Up until the final version of the bill, the text of REAL ID also would have had states join something called the “Driver License Agreement.” That agreement, a proposed interstate compact, had been drafted by AAMVA, the Association of American Motor Vehicle Administrators -- a kind of trade association of DMV bureaucrats. The compact, which no state has voluntarily joined, would also allow the states and provinces of Mexico and Canada to join into this database system -- without further input from state elected officials.

Fortunately, perhaps due to lobbying efforts of the Liberty Coalition and affiliated organizations, that one provision was pulled from the bill in conference. So, for now at least, our new Orwellian national ID card will not be a tri-national ID card. In the meantime, state driver’s licenses over the next few years are set to have everything standardized besides the typeface, and as this document is required at every airport it will serve as a de facto internal passport system.
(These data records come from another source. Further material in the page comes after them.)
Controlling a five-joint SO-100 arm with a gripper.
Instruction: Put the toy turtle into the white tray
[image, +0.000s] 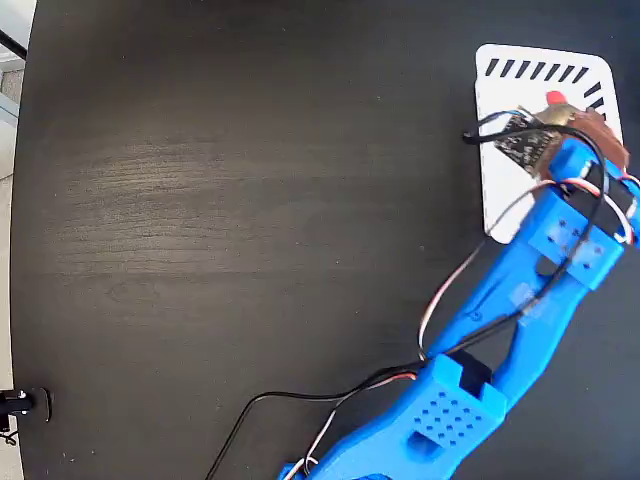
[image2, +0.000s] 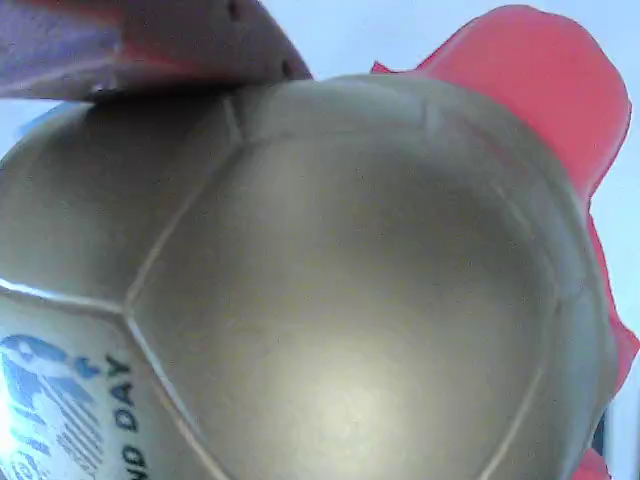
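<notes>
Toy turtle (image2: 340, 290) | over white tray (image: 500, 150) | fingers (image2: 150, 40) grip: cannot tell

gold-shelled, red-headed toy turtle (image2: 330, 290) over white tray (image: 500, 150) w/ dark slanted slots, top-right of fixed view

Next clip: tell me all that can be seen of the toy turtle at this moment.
The toy turtle fills the wrist view: a glossy beige-gold domed shell, scored into panels, looking like hard plastic, with a pale sticker bearing blue print at lower left and red-orange parts beyond its upper right. A brownish finger lies against its top left. In the fixed view only a red bit shows past the blue arm's wrist, over the white tray. Whether it rests on the tray cannot be told.
</notes>
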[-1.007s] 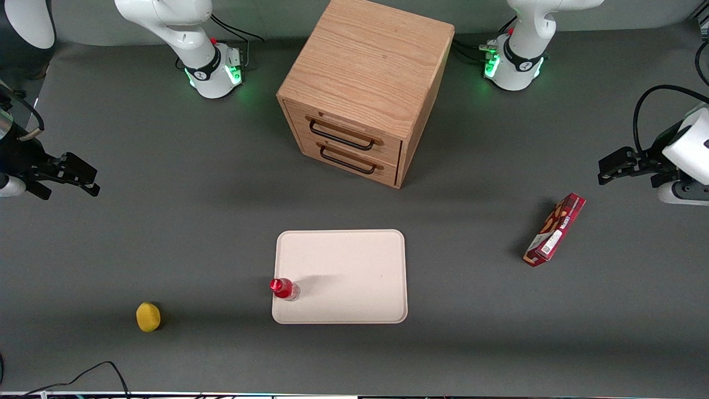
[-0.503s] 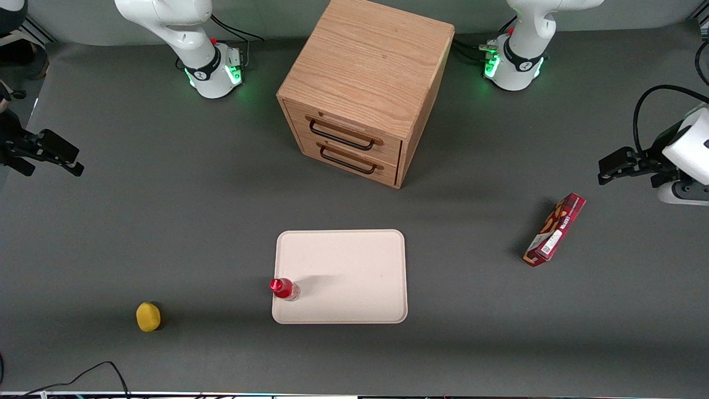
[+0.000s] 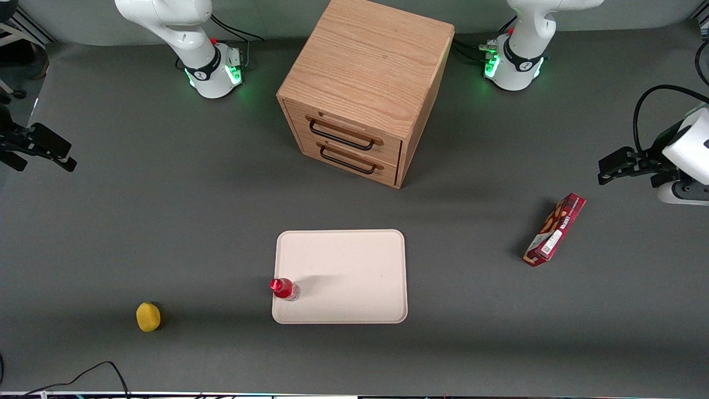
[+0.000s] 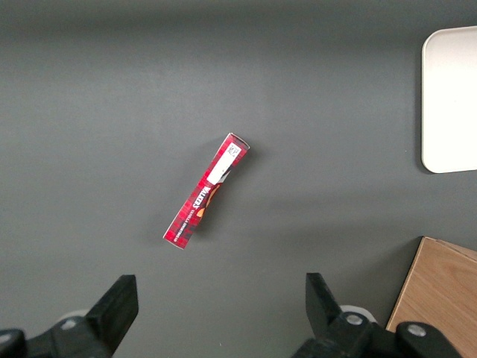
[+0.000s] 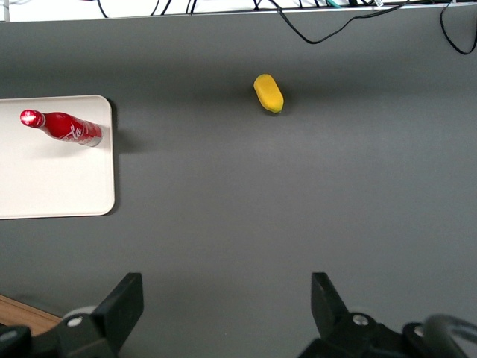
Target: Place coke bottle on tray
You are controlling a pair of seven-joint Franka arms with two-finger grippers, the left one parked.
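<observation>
With the coke bottle [image 3: 284, 289] upright on the tray [image 3: 354, 271] near its lower-left edge, my gripper [image 3: 49, 149] hangs wide open and empty at the frame's left edge (placing looks done, nothing more needed).

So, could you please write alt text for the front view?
A small red coke bottle stands upright on a beige tray, at its edge. The open gripper hangs far off at the working arm's end of the table.

White script on coke bottle [image 5: 65, 128], snack box [image 4: 206, 191] lettering, perhaps unreadable
</observation>
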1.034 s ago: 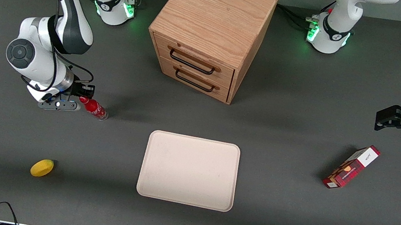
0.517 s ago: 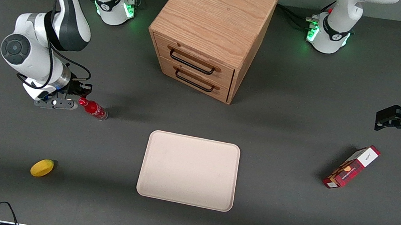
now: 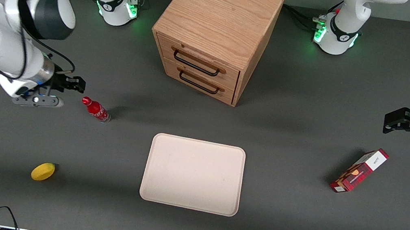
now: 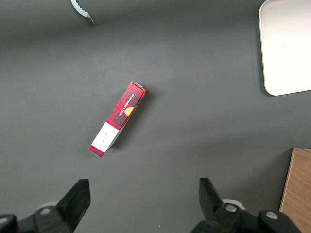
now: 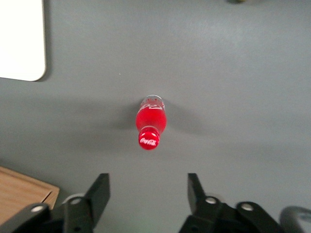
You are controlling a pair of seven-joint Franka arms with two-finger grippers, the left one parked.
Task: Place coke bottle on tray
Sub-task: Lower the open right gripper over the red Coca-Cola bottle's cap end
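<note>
The coke bottle [image 3: 95, 109] is small and red with a red cap. It stands upright on the grey table, beside the tray and toward the working arm's end. It also shows in the right wrist view [image 5: 150, 124], seen from above the cap. The beige tray [image 3: 193, 174] lies flat at the table's middle, nothing on it; its corner shows in the right wrist view [image 5: 19, 43]. My right gripper [image 3: 72, 84] is open and empty, raised above the table, apart from the bottle toward the working arm's end. In the wrist view the gripper [image 5: 147, 177] has both fingers spread wide.
A wooden two-drawer cabinet [image 3: 218, 30] stands farther from the front camera than the tray. A yellow lemon [image 3: 43, 171] lies nearer the camera than the bottle. A red and white box [image 3: 359, 170] lies toward the parked arm's end.
My right gripper has drawn away from the bottle's cap toward the working arm's end and risen. The bottle stays standing in the same spot.
</note>
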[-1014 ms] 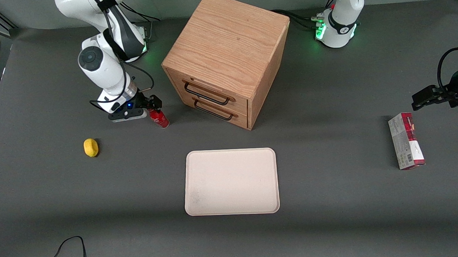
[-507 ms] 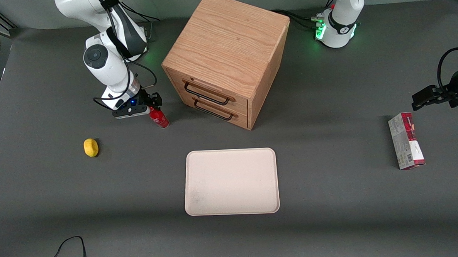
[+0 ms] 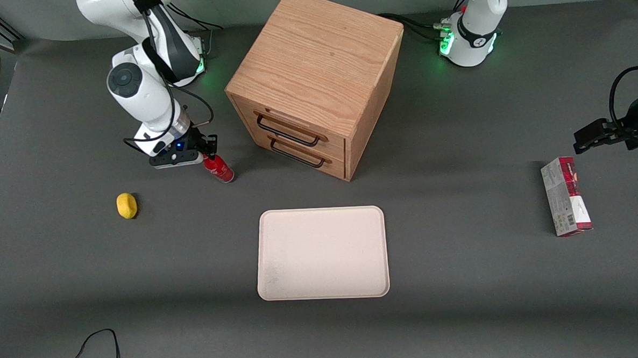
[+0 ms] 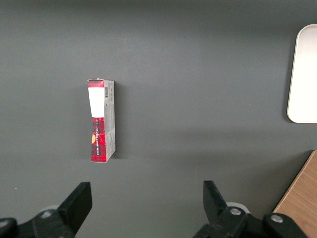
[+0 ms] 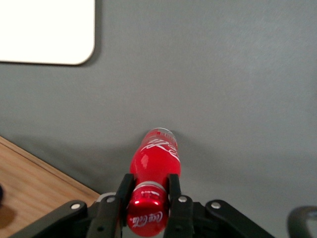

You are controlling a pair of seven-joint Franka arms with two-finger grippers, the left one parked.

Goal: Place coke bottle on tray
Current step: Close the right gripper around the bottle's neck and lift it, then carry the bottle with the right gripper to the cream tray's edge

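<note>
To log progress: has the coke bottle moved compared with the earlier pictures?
Yes. The coke bottle, held at its neck by the gripper, has shifted slightly away from the wooden cabinet.

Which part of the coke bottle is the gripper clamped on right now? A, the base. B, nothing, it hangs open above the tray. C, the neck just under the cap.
C: in the right wrist view the gripper has its jaws shut on the coke bottle just below the red cap.
</note>
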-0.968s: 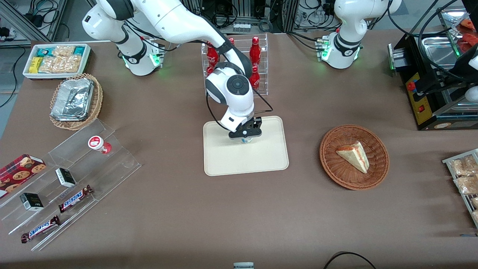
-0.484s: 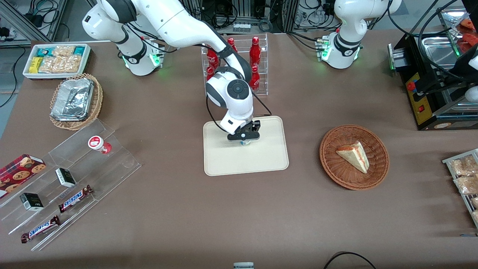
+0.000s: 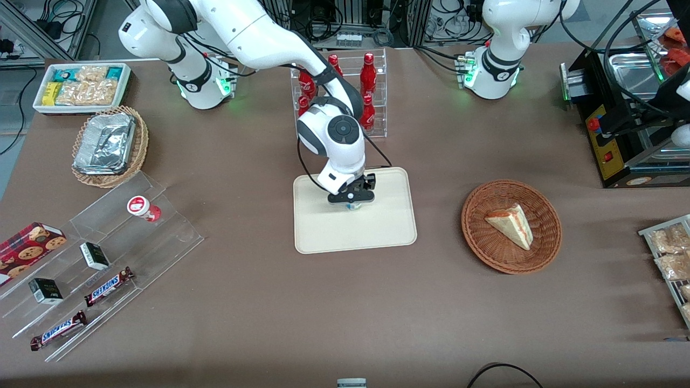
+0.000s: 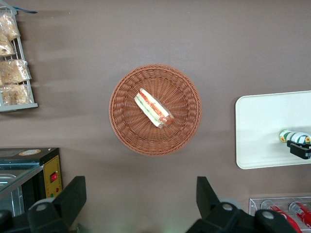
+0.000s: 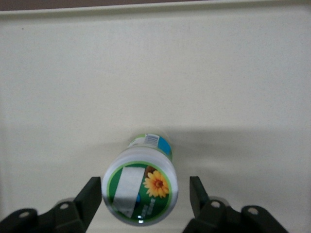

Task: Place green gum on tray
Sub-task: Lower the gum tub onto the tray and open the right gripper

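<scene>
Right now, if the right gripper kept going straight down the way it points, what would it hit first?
The gripper, open, straddles the green gum, so its fingers would probably pass it and meet the tray; depth is unclear.

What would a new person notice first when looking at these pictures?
First the white working arm bent over the middle of the table, its claw low over the cream tray. The claw is open, a finger on each side of the green gum, which stands on the tray. Next comes the brown wicker basket with a sandwich wedge, beside the tray toward the parked arm's end.
</scene>
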### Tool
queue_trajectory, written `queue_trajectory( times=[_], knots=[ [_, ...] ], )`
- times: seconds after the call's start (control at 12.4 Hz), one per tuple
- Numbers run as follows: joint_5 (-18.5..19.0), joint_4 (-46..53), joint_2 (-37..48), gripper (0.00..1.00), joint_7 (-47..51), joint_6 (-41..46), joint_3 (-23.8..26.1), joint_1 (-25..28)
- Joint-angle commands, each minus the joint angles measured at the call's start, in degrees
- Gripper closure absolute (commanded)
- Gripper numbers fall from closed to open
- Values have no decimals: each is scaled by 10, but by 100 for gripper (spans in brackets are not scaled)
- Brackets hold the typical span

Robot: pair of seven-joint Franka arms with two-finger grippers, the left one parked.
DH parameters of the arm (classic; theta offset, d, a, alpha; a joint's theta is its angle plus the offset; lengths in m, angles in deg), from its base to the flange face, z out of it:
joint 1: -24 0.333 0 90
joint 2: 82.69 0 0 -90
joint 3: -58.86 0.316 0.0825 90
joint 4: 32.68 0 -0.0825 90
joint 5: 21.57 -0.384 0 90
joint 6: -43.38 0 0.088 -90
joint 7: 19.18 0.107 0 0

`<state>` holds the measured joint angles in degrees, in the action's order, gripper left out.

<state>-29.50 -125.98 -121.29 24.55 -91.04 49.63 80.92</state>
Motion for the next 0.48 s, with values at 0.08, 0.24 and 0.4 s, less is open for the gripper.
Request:
queue_trajectory(
  times=[0.08, 0.24, 0.4],
  knots=[
    [-5, 4, 2, 0, 10, -1, -3, -2],
    [-7, 0, 27, 0, 21, 11, -3, -4],
    [-7, -25, 85, 0, 24, 34, -8, -9]
  ],
)
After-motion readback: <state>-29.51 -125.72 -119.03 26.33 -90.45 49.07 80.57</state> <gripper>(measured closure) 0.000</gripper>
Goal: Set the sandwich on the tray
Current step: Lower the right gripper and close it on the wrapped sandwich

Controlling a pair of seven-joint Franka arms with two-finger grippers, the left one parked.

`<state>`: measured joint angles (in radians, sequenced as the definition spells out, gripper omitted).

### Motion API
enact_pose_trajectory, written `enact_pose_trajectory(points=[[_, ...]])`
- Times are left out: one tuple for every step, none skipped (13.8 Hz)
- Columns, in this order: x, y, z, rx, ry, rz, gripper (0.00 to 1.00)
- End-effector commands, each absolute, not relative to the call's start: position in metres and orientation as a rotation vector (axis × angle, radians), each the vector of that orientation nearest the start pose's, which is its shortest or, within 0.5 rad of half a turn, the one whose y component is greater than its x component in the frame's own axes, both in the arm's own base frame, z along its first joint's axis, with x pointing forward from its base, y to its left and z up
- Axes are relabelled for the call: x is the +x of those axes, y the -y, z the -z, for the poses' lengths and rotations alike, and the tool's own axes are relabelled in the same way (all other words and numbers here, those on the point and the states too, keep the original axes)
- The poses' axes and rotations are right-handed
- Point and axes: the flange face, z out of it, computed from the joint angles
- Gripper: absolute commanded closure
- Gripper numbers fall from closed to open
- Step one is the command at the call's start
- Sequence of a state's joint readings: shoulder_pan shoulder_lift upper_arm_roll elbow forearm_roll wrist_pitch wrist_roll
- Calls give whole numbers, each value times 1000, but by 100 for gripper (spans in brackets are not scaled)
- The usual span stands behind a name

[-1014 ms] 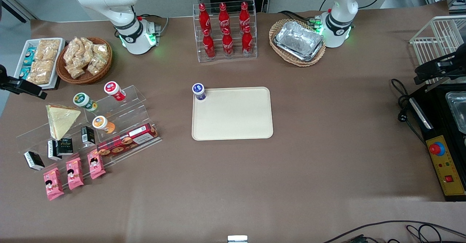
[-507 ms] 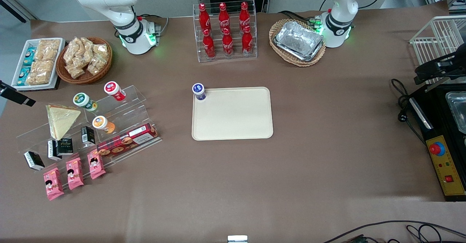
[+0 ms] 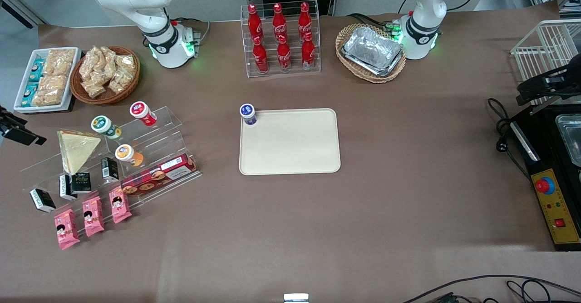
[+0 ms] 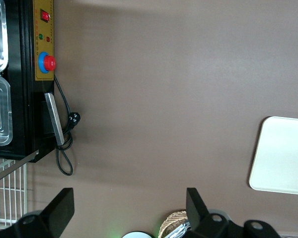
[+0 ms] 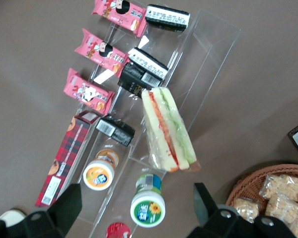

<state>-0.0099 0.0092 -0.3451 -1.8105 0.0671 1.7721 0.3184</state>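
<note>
Cream sandwich (image 3: 76, 149): on clear rack near worktop's working-arm edge, long axis pointing toward front edge.
Gripper (image 5: 139, 210): spread wide, empty, above sandwich's broad end.
Tray (image 3: 290, 166): mid-worktop.

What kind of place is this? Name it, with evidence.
Likely a mock snack shop in a robotics lab: cola bottles racked, sandwich on clear shelving, empty tray. The end effector hovers open above the sandwich.
</note>
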Motion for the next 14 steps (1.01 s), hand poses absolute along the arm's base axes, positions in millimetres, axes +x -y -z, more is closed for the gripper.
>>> enact_pose_trajectory(points=[[520,203,-492,-2860,-1057,-17,0],[519,206,-483,-2870,-1035,-6,0],[518,207,-473,-2875,-1028,2,0],[517,213,-462,-2880,-1032,0,0],[519,214,-452,-2888,-1026,-6,0],[518,219,-441,-2895,-1019,-4,0],[515,223,-432,-2903,-1006,13,0],[512,222,-420,-2906,-1004,9,0],[511,219,-409,-2908,-1002,11,0],[510,218,-400,-2912,-1004,12,0],[509,219,-394,-2913,-1009,19,0],[509,219,-392,-2914,-1010,30,0],[510,218,-391,-2910,-1011,31,0],[511,215,-391,-2892,-1015,33,0]])
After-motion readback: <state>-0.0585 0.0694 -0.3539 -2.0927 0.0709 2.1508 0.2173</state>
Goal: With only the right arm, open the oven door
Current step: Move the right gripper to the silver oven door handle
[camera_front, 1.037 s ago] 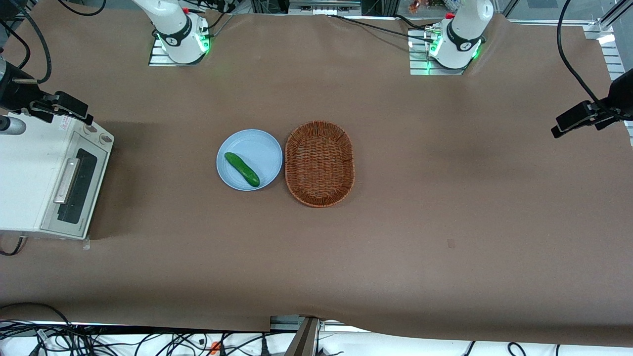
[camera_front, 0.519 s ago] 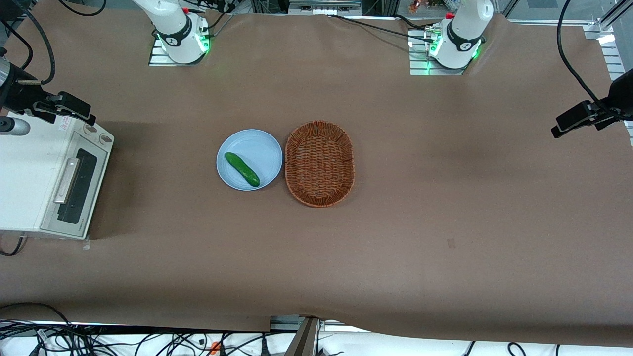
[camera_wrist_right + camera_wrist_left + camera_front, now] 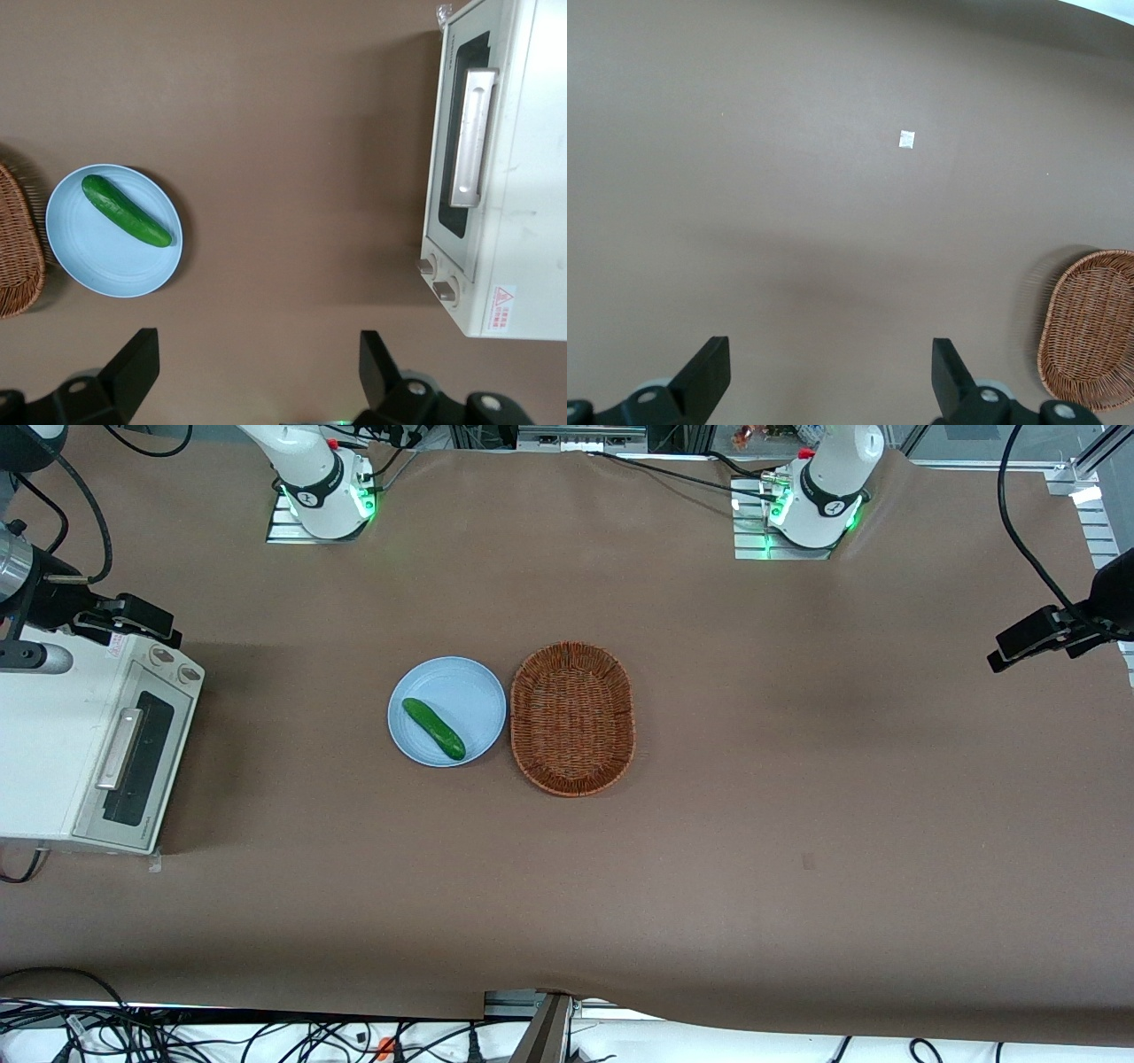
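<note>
At the working arm's end of the table we record the oven (image 3: 62, 744), off-white, with the oven door (image 3: 133, 766) shut flush against its face and the bar handle (image 3: 120, 748) lying across the dark glass. Two round knobs (image 3: 173, 664) sit on the same face, farther from the front camera than the door.

Item: the right arm (image 3: 35, 593), reaching in above the oven's knob end. Its gripper (image 3: 257, 376) hangs high over bare table in front of the door, touching nothing, its fingers (image 3: 133, 363) spread wide with only cloth between them.

Item: blue plate (image 3: 443, 677) carrying a cucumber (image 3: 433, 728), with a wicker basket (image 3: 572, 717) just beside it, both well apart from the oven.

Step in hand, as we judge it: the approach, with the door untouched. Next, we would bring the gripper down to the handle, close on the bar, and swing the door outward and down.
</note>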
The fallout from REAL ID will continue as the countdown to the 2007 deadline set for the states to comport their Motor Vehicle Departments and document-security practices. Litigation from civil-liberites and immigration groups is possible. The state house of Montana has already passed a bill declaring that state will not participate in any schemes to turn their state drivers licenses into national ID cards. If a handful of states can be persuaded to pass such a bill into law, the federal government will be forced to reconsider the whole REAL ID and the house of cards may come tumbling down.